Search the material for the word "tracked" and copy each line that holds it.

### Supplied material
^^^^^^^^

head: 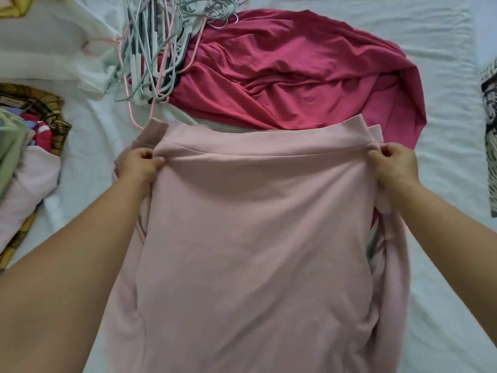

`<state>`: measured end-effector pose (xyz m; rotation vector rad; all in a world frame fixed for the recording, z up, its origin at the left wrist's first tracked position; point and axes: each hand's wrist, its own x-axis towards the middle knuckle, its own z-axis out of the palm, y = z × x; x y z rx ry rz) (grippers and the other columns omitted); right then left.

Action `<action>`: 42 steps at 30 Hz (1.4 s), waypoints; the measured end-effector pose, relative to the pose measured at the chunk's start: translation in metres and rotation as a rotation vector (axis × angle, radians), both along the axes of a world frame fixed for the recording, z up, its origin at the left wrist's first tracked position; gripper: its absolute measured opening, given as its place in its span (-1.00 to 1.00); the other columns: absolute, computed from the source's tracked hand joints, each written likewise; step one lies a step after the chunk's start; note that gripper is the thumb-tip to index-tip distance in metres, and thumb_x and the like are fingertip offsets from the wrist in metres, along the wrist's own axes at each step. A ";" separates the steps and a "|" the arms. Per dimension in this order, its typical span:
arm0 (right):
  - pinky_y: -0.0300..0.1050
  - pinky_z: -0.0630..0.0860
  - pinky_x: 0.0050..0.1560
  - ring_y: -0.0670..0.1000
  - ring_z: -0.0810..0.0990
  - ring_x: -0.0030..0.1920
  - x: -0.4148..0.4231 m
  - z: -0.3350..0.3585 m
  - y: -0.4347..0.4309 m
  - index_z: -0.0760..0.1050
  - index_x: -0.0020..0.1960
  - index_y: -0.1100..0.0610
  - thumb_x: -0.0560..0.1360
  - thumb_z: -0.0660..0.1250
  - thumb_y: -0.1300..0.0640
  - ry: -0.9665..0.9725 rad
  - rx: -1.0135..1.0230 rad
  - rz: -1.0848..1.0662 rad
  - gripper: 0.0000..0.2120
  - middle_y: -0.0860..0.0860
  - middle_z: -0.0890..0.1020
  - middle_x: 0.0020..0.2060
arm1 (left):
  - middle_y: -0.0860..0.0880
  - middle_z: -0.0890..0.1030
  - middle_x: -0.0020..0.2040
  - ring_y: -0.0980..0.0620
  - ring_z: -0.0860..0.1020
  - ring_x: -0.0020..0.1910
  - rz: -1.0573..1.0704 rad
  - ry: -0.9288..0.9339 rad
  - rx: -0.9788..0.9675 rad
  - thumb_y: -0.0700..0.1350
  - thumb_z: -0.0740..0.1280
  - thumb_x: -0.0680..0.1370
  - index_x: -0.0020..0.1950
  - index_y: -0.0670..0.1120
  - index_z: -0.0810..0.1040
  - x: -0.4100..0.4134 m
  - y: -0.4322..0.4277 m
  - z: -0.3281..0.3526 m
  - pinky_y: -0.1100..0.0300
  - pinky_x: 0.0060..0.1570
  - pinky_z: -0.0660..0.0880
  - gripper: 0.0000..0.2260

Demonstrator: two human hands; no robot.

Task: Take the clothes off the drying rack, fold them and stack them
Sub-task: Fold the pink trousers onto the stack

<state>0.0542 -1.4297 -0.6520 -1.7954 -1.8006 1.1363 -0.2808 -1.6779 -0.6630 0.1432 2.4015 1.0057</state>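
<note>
A pale pink garment is stretched out in front of me over the white bed sheet. My left hand pinches its upper left edge and my right hand pinches its upper right edge, holding the top hem taut between them. Its lower part hangs toward me. Behind it a dark pink garment lies crumpled on the sheet, partly hidden by the pale pink one.
A heap of empty hangers lies at the back left beside white cloth. A woven basket full of clothes stands at the left edge. A black-and-white patterned cloth lies at the right edge.
</note>
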 end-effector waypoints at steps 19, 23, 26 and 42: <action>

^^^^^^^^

### Answer box
`<state>`: measured end-effector pose (xyz m; rotation vector rad; all in a world frame fixed for the recording, z up, its origin at the left wrist's first tracked position; point and axes: each hand's wrist, its own x-axis towards the middle knuckle, its own z-axis out of the palm, y = z × x; x y z rx ry rz) (grippers and the other columns omitted); right then left.
Action `<action>`: 42 steps at 30 Hz (1.4 s), waypoints; the measured end-effector pose, relative to the pose measured at the chunk's start: translation in metres and rotation as a rotation vector (axis × angle, radians), both along the axes of a world frame fixed for the recording, z up, its origin at the left wrist's first tracked position; gripper: its absolute measured opening, given as its place in its span (-1.00 to 1.00); the other columns: absolute, computed from the source's tracked hand joints, each written likewise; step one lies a step after the chunk's start; note that gripper is the thumb-tip to index-tip distance in metres, and thumb_x and the like are fingertip offsets from the wrist in metres, along the wrist's own axes at each step. A ";" separates the steps and a "|" the arms. Per dimension in this order, its typical span:

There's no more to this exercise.